Basic Auth always returns a 401 before it works

[DanKaplanSES]

hi, I've implemented basic auth using angular and I've described how here: http://stackoverflow.com/questions/17959563/how-do-i-get-basic-auth-working-in-angularjs/17959564#17959564 But here's the weird thing: Even though this works correctly, the javascript console always reports a 401 FIRST and then it works. And I can see from the debugger that it's only going through my controller once. So that means some internal angular code is causing this to occur.

Here's what the console says (google chrome):

 Refused to set unsafe header "Access-Control-Request-Headers" angular.js:9271
 Failed to load resource: the server responded with a status of 401 (Unauthorized) http://localhost:8888/app/api/v1/pets

But the thing is, my $http call is NOT getting an error and it IS getting the correct data back.

[pkozlowski-opensource]

@tieTYT I can see from SO that you've figured it out.

We want to keep GitHub issues for bug reports and feature requests so closing this one for now. Please re-open with a clear reproduce scenario if you still believe that there is a bug in AngularJS.

[DanKaplanSES]

Can you give me a little direction on how to do this? It requires a restful api with basic auth. I'm most familiar with Java so you'd need to setup a webapp with an app server (tomcat, jboss, etc.) to get it running. Am I supposed to present code to set that part up?
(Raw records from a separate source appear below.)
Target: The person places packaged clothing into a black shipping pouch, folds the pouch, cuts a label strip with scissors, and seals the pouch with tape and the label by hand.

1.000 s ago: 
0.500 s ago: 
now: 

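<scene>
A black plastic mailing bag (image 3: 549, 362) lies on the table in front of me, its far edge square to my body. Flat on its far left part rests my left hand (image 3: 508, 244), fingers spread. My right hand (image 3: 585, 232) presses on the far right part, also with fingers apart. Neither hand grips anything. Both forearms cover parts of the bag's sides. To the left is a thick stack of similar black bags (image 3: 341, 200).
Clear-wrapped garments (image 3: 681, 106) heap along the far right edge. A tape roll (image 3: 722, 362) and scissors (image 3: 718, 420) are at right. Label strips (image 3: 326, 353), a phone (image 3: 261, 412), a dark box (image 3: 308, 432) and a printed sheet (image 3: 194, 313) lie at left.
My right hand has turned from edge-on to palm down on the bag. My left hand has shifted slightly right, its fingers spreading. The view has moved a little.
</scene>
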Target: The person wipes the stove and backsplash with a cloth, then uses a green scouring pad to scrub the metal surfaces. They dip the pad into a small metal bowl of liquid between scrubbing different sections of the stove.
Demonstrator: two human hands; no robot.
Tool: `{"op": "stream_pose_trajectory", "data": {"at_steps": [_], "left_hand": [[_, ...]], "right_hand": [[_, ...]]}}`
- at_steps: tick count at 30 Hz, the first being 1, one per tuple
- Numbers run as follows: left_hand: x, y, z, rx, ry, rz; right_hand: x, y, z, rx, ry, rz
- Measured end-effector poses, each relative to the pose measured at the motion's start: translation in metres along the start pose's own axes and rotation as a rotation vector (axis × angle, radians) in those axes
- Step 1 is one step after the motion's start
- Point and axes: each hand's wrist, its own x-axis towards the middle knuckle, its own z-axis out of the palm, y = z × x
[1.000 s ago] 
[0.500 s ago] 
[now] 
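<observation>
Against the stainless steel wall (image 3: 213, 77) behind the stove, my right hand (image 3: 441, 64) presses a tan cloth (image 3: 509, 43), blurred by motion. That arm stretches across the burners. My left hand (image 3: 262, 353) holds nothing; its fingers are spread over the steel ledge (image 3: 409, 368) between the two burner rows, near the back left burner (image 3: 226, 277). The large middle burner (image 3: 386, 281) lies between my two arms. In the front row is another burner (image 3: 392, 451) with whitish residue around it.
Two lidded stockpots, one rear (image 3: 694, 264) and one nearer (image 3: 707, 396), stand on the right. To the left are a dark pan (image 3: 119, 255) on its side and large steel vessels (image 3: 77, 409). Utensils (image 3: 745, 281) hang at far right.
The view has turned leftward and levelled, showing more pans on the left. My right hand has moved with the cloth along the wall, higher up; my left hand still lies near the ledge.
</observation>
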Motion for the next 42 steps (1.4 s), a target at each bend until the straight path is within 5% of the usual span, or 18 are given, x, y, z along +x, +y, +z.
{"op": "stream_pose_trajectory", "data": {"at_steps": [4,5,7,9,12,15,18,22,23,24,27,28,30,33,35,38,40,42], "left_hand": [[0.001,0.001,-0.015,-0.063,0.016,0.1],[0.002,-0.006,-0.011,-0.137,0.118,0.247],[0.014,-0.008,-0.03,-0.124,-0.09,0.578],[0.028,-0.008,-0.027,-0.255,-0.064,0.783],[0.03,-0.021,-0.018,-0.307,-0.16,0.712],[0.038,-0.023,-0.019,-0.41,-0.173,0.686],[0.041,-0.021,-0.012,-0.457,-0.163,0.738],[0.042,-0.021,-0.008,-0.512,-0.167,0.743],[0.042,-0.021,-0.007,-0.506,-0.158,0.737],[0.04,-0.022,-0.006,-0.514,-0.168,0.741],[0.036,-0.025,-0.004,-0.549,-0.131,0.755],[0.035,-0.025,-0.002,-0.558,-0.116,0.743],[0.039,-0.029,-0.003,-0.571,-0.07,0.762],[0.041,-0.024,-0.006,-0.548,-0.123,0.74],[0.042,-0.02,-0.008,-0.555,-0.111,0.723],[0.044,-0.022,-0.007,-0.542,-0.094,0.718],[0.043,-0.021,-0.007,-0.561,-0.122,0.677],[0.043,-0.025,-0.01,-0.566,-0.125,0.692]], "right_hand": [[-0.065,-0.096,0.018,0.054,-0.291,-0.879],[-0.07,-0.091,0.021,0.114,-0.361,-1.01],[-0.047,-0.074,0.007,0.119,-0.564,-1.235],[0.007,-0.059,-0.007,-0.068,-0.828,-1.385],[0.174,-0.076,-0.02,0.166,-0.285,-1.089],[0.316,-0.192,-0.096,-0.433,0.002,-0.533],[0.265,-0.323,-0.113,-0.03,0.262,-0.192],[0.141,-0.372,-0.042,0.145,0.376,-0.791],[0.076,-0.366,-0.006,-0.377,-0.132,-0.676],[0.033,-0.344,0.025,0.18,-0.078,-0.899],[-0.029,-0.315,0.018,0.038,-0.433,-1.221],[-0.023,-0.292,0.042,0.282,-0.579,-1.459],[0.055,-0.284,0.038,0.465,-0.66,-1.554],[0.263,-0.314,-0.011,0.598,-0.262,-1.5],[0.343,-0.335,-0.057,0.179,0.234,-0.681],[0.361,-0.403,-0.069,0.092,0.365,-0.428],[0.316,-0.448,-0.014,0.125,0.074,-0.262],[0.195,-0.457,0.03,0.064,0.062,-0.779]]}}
Assuming that's there, the code in the link I've given can be used to reproduce the issue. If you want, I can edit the issue here to inline that code.

[DanKaplanSES]

@pkozlowski-opensource Actually, if you note the bottom of my answer on SO is where I'm reporting the issue here. I still think this is a legitimate bug. I got it "working" from a functional standpoint but angular is reporting an error in the console. The error it's reporting is what I made this issue for. I think angular should not be reporting an error.

[snahor]

@tieTYT perhaps is an OPTIONS request, and your API doesn't accept preflight requests.

[autoferrit]

I am having the same issue. I cannot authorize with my own api. from the command line if I do a curl request, both get and options, all the auth and allow origins headers are set properly. but as soon as angular requests it, i get a 401 error. I have also tried setting the domain whitelist, but seemed to have no effect.

app.factory('AuthService', ['$http', '$resource', 'Base64', function($http, $resource, Base64) {
  $http.defaults.headers.common['Authorization'] = 'Base ' + Base64.encode('user:pass')

  return $resource('http://remoteUrl.com/auth', {},
  {
    get: { method : 'GET' },
    options: { method : 'OPTIONS' }
  }
})

based on examples, i have also tried putting the 'headers' object in the get/options methods. but nothing works. in safari, it ignores the preflight error and logs me in. chrome, just halts on the error and doesnt move forward.

[snahor]

@luckysmack It seems your API doesn't support preflight requests. Please read this: https://dvcs.w3.org/hg/cors/raw-file/tip/Overview.html#preflight-request.

[Narretz]

This looks like it's most likely a CORS problem. Closing, but feel free to reopen with a reproduction, or similar

[shobaarava]

Is it 'Base ' + Base64.encode('user:pass') or 'Basic ' + Base64.encode('user:pass')

[suraj-karale]

$ npm install angular-split
npm ERR! code E401
npm ERR! 404 401 Unauthorized: angular-split@latest

npm ERR! A complete log of this run can be found in:
npm ERR! C:\Users\suraj.karale\AppData\Roaming\npm-cache_logs\2018-03-20T05_12_32_864Z-debug.log

any one know why this error throw when npm installation process in progress?